Government solutions fail miserably; they’re terribly taxpayer expensive, reactionary, challenging to end when they’re no longer needed and subject to the perils of political influence.  Pick your favorite government program and test it for yourself. 

Like affordable housing, for example.  I recently wrote an op-ed article appearing in the Sacramento Bee asking the question of what’s the solution to California’s unaffordable housing crisis.  I gave examples of how government affordable housing programs are not efficient or cost effective. 

One example was of the State of California Department of Housing and Community Development’s helping hand in a new $15.8 million affordable housing apartment complex that’s now home to 30 lower-income facilities at an average cost per family of, ahem, $526,667.

In response to this article, I received an e-mail from a state housing official privately sharing another example even more mind-boggling.  He told me about a government affordable housing rehabilitation project in San Francisco, offering views of the Golden Gate Bridge, costing about one million dollars per unit.

Why do we need a Small Business Administration government agency?  Do you think Mark Zuckerberg of Facebook fame created this multi-billion-dollar company with seeds planted from attending an SBA workshop or funded by an SBA-guaranteed loan?

Why do we need any government-guaranteed loans? 

What’s the cost of these programs to taxpayers and who are the beneficiaries? 

Taxpayers or a few lucky souls like institutional lenders and borrowers having the wherewithal to borrow that may just take a little extra effort without a government-guaranteed loan?

Private marketplace solutions are clearly the best.  They’re the most cost-effective way of getting the job done.  Have you ever stood on your front porch holding your newly-arrived package from Amazon shaking your head in disbelief how quickly it arrived because you just ordered it the other day?

Adam Smith correctly figured this out over two hundred years ago and it’s time for us to rediscover and embrace it once again.  Capitalism is nothing about which to be embarrassed.  We should be its biggest fan just like we are for our favorite professional sports team.  

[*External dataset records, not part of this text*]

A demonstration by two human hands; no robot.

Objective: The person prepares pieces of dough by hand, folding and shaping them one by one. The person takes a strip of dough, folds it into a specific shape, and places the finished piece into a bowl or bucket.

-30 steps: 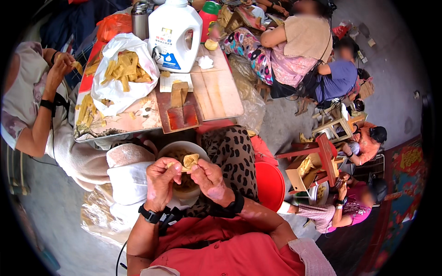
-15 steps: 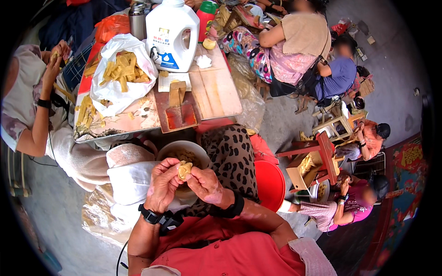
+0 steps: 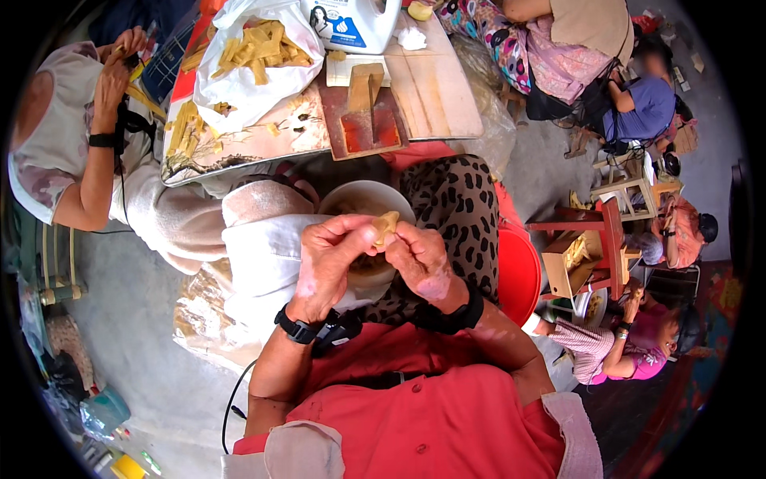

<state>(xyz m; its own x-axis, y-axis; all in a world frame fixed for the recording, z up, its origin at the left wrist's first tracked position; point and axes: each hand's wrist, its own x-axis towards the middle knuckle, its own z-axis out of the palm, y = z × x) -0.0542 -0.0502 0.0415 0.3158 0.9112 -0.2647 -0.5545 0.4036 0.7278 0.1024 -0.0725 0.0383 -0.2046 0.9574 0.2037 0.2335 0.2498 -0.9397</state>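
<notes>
A small folded, yellowish-tan piece [image 3: 386, 227] is pinched between the fingertips of both hands. My left hand [image 3: 331, 259] grips its left side with thumb and fingers, and my right hand [image 3: 423, 259] closes on its right side. The fingers cover part of the piece, and I cannot tell its material. Just behind and below the hands is a white bucket [image 3: 369, 190] between my knees, with similar tan pieces inside that the hands partly hide. A white cloth [image 3: 259, 259] lies to the left of my left hand.
Ahead stands a table [image 3: 447, 88] with a white plastic bag [image 3: 214, 86] of yellow strips [image 3: 263, 49], a white jug [image 3: 351, 28] and a wooden block [image 3: 365, 86] on a red board. A red bucket [image 3: 519, 275] is at my right. Other people sit left and right.
The whole view has shifted, so the table sits higher and further right in it. Both hands still hold the piece, which has turned from its broad face to a narrower side.
</notes>
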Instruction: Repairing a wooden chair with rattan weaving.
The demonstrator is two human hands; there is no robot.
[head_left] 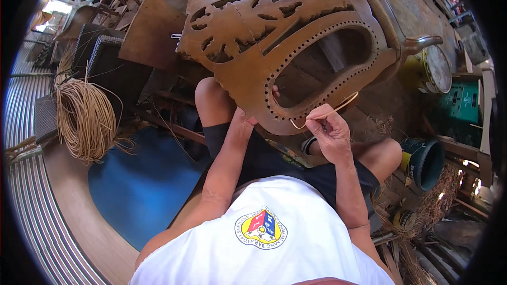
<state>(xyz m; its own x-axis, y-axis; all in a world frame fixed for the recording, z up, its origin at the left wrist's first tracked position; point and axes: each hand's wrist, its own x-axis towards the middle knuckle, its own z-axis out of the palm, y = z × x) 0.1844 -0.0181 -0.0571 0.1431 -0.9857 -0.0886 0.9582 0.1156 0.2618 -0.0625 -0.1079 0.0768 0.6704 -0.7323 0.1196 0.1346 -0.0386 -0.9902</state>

Granted, there are some public goods where private marketplace solutions may not do the best job of meeting our needs.  Providing a militia to defend our borders and interests around the world comes to mind.    

But such a public goods laundry list is smaller than we’ve been led to believe, meaning most of our public good needs are more efficiently and cost-effectively met with private marketplace solutions.

Just like that hot summer day in NYC Manhattan about 25 years ago when a sudden summertime shower appeared out of nowhere, and my wife and my needs for cover were immediately and cost-effectively met by small-business capitalist umbrella street vendors.

We’ll make America great again by embracing capitalism.